I see no reason in the above code why the GC wouldn’t discard the trees
that have been constructed before.

So the only place for memory problems I see here is the file access.
However, as I grasp from the Javadocs, both FileReader and
FileOutputStream are, indeed streams, that do not have to remember what
came before. Is the buffering the problem, maybe?

TIA, H.
--
Hendrik Maryns
http://tcl.sfs.uni-tuebingen.de/~hendrik/
==================
http://aouw.org
Ask smart questions, get good answers:
http://www.catb.org/~esr/faqs/smart-questions.html


-----BEGIN PGP SIGNATURE-----
Version: GnuPG v2.0.4-svn0 (GNU/Linux)
Comment: Using GnuPG with SUSE - http://enigmail.mozdev.org

iD8DBQFH3loDe+7xMGD3itQRAk06AKCAuQKLbrbGkExVP20J49E6U470qACdE5pq
HiASjlcBPxQWxV6zUbpMvd8=
=m33o
-----END PGP SIGNATURE-----
 
L

Lew

Hendrik Maryns wrote:
....
So I am on the lookout for a memory leak, however, I can’t find it. The
preprocessing method basically does the following (suppose the inFile
and the treeFile are given Files):

final BufferedReader corpus = new BufferedReader(new FileReader(inFile));
final ObjectOutputStream treeOut = new ObjectOutputStream(new
BufferedOutputStream(new FileOutputStream(treeFile)));
final int nbTrees = TreebankConverter.parseNegraTrees(corpus, treeOut);
try {
treeOut.close();
} catch (final IOException e) {
// if it cannot be closed, it wasn’t open
}
try {
corpus.close();
} catch (final IOException e) {
// if it cannot be closed, it wasn’t open
}
...
This is also done one by one:

TreebankConverter.skipHeader(corpus);
String bosLine;
while ((bosLine = corpus.readLine()) != null) {
final StringTokenizer tokens = new StringTokenizer(bosLine);
final String treeIdLine = tokens.nextToken();
if (!treeIdLine.equals("%%")) {
final String treeId = tokens.nextToken();
final NodeSet forest = parseSentenceNodes(corpus);
final Node root = forest.toTree();
final BinaryNode binRoot = root.toBinaryTree(new ArrayList<Node>(), 0);
final BinaryTree binTree = new BinaryTree(binRoot, treeId);
treeOut.writeObject(binTree);
}
}

I see no reason in the above code why the GC wouldn’t discard the trees
that have been constructed before.

So the only place for memory problems I see here is the file access.
However, as I grasp from the Javadocs, both FileReader and
FileOutputStream are, indeed streams, that do not have to remember what
came before. Is the buffering the problem, maybe?
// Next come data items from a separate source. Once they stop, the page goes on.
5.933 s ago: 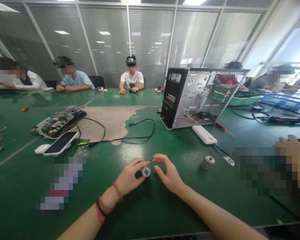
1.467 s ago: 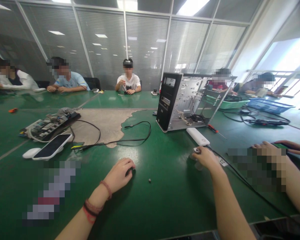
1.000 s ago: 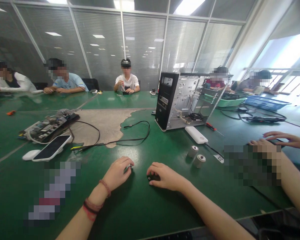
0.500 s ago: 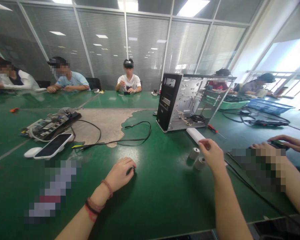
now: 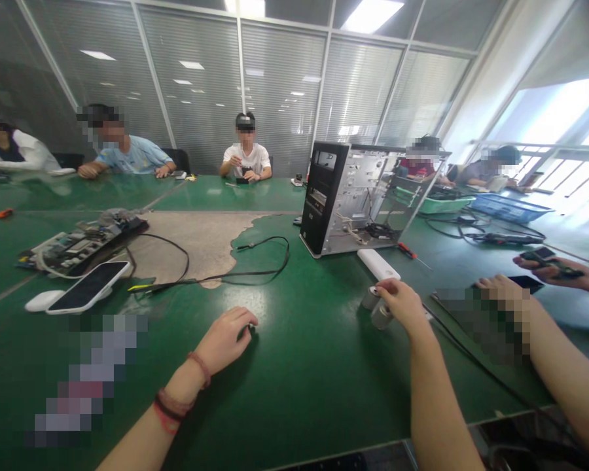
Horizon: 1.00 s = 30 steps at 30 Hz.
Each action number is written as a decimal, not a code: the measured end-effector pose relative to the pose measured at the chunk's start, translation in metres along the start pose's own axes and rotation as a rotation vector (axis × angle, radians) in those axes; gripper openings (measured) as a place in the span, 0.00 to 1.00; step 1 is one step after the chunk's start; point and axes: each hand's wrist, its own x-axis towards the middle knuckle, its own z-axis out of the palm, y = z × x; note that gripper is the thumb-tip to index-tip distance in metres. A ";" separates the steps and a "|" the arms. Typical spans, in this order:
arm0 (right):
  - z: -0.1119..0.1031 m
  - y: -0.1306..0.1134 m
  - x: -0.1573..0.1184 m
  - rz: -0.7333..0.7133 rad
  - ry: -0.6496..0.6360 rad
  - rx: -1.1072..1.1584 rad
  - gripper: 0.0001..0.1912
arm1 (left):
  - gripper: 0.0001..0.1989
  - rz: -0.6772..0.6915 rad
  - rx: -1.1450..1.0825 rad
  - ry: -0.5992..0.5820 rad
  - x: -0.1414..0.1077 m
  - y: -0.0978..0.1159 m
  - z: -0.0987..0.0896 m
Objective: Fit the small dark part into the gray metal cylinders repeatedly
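Observation:
My left hand, with bracelets at the wrist, hovers low over the green table. Its thumb and forefinger pinch together on something small and dark that I cannot make out. My right hand has its fingertips pinched at the top of a small grey metal cylinder. Whatever those fingertips hold is hidden. A second metal cylinder stands just in front of the first, below the right hand. Behind them lies a white oblong bar.
An open computer case stands behind the bar, with a screwdriver beside it. On the left lie a circuit assembly, a phone and a black cable. A neighbour's hands work at the right; other people sit opposite.
My right hand has moved from above the white bar's near end to the top of the rear metal cylinder. The left hand keeps its pinch. The view has shifted slightly.

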 end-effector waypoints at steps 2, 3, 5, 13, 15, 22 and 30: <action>0.000 0.001 0.000 -0.006 -0.003 0.008 0.13 | 0.10 0.001 0.002 0.000 0.000 0.001 0.000; 0.000 0.002 0.000 -0.007 -0.005 0.011 0.13 | 0.10 0.003 0.002 -0.001 0.000 0.002 0.000; 0.000 0.003 0.000 -0.012 -0.008 0.017 0.13 | 0.10 0.007 0.001 -0.005 0.001 0.003 0.000; 0.001 -0.004 -0.004 0.012 -0.030 0.020 0.14 | 0.09 0.009 0.007 -0.016 -0.001 0.004 0.001; -0.002 -0.006 -0.006 0.043 -0.050 0.029 0.17 | 0.10 0.008 0.010 -0.015 -0.001 0.004 0.001; -0.016 0.007 -0.026 0.033 -0.010 0.221 0.26 | 0.10 -0.002 0.006 -0.024 -0.001 0.007 0.001; -0.003 0.003 -0.069 0.073 -0.081 0.053 0.30 | 0.10 0.009 0.012 -0.025 -0.001 0.009 0.002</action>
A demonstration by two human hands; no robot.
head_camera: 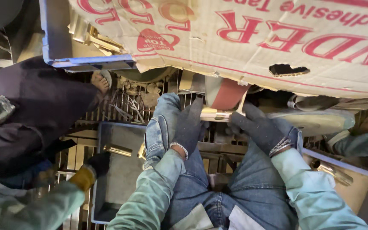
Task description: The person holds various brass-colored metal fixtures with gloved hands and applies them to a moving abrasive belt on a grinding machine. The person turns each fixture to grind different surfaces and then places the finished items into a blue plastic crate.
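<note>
Both my hands wear dark grey gloves. My left hand (189, 125) grips the left end of a short brass piece (214, 114). My right hand (258, 127) grips its right end. The brass piece is pressed against a reddish-brown sanding belt wheel (225, 93) just beyond my knees. I sit in blue jeans (218, 187) with pale green sleeves.
A large cardboard sheet (252, 38) with red print hangs over the wheel. A blue crate (60, 47) of brass parts stands at upper left. A grey tray (120, 166) with one brass part lies at left, a co-worker's gloved hand (94, 166) beside it. Another tray (346, 179) sits right.
</note>
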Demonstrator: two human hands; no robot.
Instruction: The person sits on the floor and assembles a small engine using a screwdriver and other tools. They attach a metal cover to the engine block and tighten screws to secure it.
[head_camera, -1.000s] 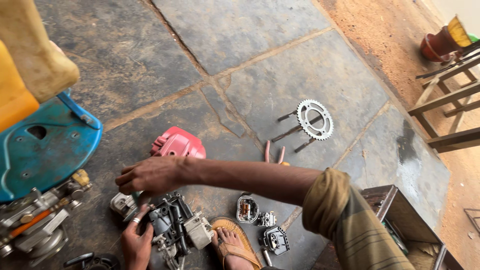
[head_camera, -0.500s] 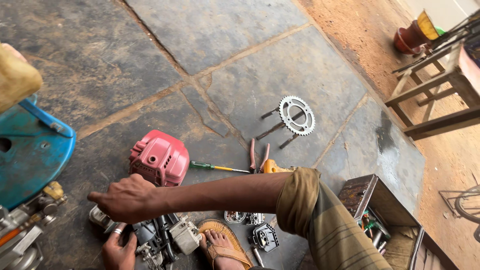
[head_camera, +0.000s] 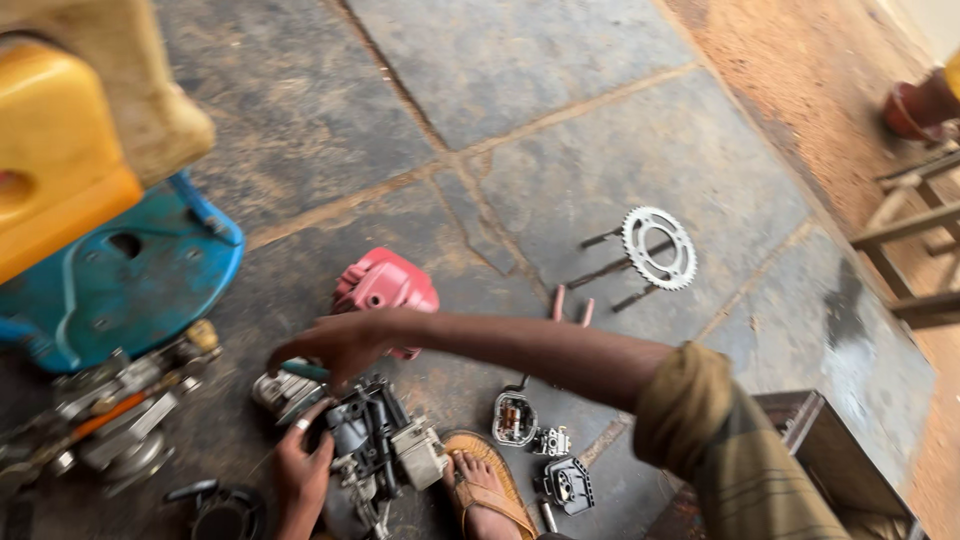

When incomplete code is posted with a question, the answer is pretty much
always in the code not posted. Check through the code you left out of your
post for packratted references.

<http://mindprod.com/jgloss/sscce.html>
<http://mindprod.com/jgloss/packratting.html>
 
M

Mark Space

Hendrik said:
So I am on the lookout for a memory leak, however, I can’t find it. The
preprocessing method basically does the following (suppose the inFile
and the treeFile are given Files):

More likely you have an error in the code and the tree is growing to the
size of the entire file.

Do you have access to a profiler? Most profilers also annalyze garbage
collection too. Each object that survives garbage collection gets
marked as one "generation" older by the gc, so the trick is to look for
objects which survive many generations.

If you don't have a good debugger/profiler, get one. It's basically
required for any serious development work. The profiler that comes with
NetBeans 6 is excellent, and it's trivial to import an existing project
into NetBeans. Give it a shot.
 
Z

Zig

Hi all,

I have little proggie that queries large linguistic corpora. To make
the data searchable, I do some preprocessing on the corpus file. I now
start getting into trouble when those files are big. Big means over 40
MB, which isn’t even that big, come to think of it.

So I am on the lookout for a memory leak, however, I can’t find it. The
preprocessing method basically does the following (suppose the inFile
and the treeFile are given Files):

final BufferedReader corpus = new BufferedReader(new FileReader(inFile));
final ObjectOutputStream treeOut = new ObjectOutputStream(new
BufferedOutputStream(new FileOutputStream(treeFile)));
final int nbTrees = TreebankConverter.parseNegraTrees(corpus, treeOut);
try {
treeOut.close();
} catch (final IOException e) {
// if it cannot be closed, it wasn’t open
}
try {
corpus.close();
} catch (final IOException e) {
// if it cannot be closed, it wasn’t open
}

parseNegraTrees then does the following: it scans through the input
file, constructs trees that are described in it in some text format
(NEGRA), converts those trees to a binary format, and writes them as
Java objects to the treeFile. Each of those trees consists of nodes
with a left daughter, a right daughter and a list of strings of length
at most 5. And those are short strings: words or abbreviations. So
this shouldn’t take too much memory, I would think.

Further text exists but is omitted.